そこに最後の依頼がくる。依頼人はまたホステスで、自分の娘が殺されそうだから助けてくれと依頼してくる。少女は賢そうな小学一年生だ。狙われているのはもと恩人の警察官らしい。命を救われ、代わりに刑務所に入ったらしい。さらに彼の子供を預かったのにその子供を殺してしまった(自殺に巻き込む形で殺害)のが動機で、脅迫状が届いている。今回の敵は暴力団がやりたがらない仕事を専門に受け持つ組織の親玉。これが殺人狂で、色々殺しまくる。非常に簡潔に書けば彼が前述の警官を殺しており、ホステスの子供殺しは自作自演、組が解散するらしい矢能に預けて子供は無事、刑事は親玉を射殺して逮捕されるのであった……。

こうやって荒っぽく列挙すると何が何だか分からないと思うが、結構長い小説なので、私が省略した部分に色々とアクションやミステリ要素があると思って欲しい。暴力や薬物の描写はかなり詳しいと思う。話の展開はめちゃくちゃの一歩手前で何とか繋がる。キャラクター達も同じく最低限のリアリティは保っている。一章はともかく、2章と3章の豪快な展開は評価したい。

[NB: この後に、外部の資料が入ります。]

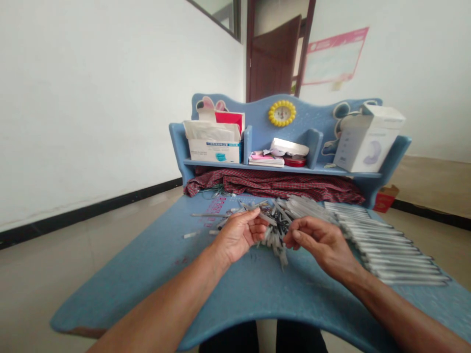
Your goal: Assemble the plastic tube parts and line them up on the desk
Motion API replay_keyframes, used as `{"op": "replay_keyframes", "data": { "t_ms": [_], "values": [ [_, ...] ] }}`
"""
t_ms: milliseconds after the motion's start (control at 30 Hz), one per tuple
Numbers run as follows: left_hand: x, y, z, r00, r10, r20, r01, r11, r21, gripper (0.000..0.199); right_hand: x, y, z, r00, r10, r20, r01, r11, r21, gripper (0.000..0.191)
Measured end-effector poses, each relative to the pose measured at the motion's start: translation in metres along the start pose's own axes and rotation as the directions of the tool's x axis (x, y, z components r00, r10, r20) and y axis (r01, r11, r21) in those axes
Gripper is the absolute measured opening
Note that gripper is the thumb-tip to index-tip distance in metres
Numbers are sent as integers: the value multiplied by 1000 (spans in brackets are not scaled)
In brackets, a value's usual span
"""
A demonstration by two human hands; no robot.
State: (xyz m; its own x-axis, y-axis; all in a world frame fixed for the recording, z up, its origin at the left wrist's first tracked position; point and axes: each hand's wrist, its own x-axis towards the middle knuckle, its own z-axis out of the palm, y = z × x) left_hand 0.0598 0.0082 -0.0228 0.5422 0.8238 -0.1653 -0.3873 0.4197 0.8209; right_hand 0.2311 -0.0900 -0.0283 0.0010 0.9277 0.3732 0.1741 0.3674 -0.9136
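My left hand [243, 231], palm turned up, is closed on a translucent pen barrel [268, 218], which sticks out past the fingertips to the right. Just right of it, my right hand [319, 240] has thumb and fingers pinched together; whatever they may hold is too small to make out. Between and beyond both hands lies a loose pile of small clear and black pen parts [273, 240]. Behind my right hand is a bundle of clear pen barrels [307, 207]. Farther right, pens with dark tips [399, 250] lie side by side in a long row.
The blue table [147, 279] carries a raised shelf [312, 169] at its back. On it stand a mask box [215, 149], small items with a red case [295, 162], and a white box [370, 139]. A checked cloth [279, 185] lies under the shelf. One loose clear piece [190, 235] lies left.
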Motion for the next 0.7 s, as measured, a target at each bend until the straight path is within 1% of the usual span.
{"op": "replay_keyframes", "data": {
  "t_ms": [67, 133, 233, 333, 400, 533, 700],
  "values": [
    [0, -1, 0, 1000, 3, 16, -3, 1000, 7, 18, -1, 0, 2, 1000, -17, 16, 17, 1000, 7, 14],
    [-1, -3, 1, 999, 5, 35, -6, 1000, 24, 18, -2, 2, 5, 999, -48, 11, 48, 998, -46, 14],
    [-3, -5, 4, 999, 4, 42, -6, 999, 43, 17, -2, 4, 7, 995, -96, -1, 93, 970, -226, 12],
    [-4, -5, 5, 999, -5, 46, 3, 999, 45, 17, -2, 5, 8, 988, -153, -3, 138, 899, -415, 9],
    [-4, -5, 5, 998, -7, 59, 5, 999, 43, 17, -1, 4, 9, 980, -198, 7, 176, 853, -491, 8],
    [-4, -6, 6, 998, -9, 70, 5, 999, 46, 17, -1, 6, 11, 961, -275, 28, 239, 778, -581, 9],
    [-7, -5, 9, 996, -33, 77, 29, 998, 56, 19, -1, 7, 12, 942, -335, 39, 283, 722, -632, 10]
  ]
}}
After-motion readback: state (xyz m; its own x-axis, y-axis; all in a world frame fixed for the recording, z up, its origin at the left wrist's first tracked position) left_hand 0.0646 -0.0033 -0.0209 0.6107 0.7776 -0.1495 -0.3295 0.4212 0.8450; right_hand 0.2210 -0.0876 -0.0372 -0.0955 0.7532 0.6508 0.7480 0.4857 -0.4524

一方、探偵の心の闇的な要素は中途半端でありきたりだ。この前読んだ殺人依存性の主人公と共通点が多いことから、警察官のトラウマと言えば、小児殺人に関係するのだろうかと思ってしまう。探偵は本当に言葉遣いが綺麗なだけで何でも力ずくで解決しようとし過ぎだ。客観的に見れば、作中、最もキレやすく、凶暴である。

エピローグは悪くなかった。ここまで書いたので書いてしまうが、ラストで暴力団幹部の矢能が探偵になっているのである。しかもあの少女を保護したままだ。彼が一番共感しやすいかも知れない。

暴力一色であったが、読後感は意外にさっぱりしている。何だか嵐が通り過ぎだような気分だ。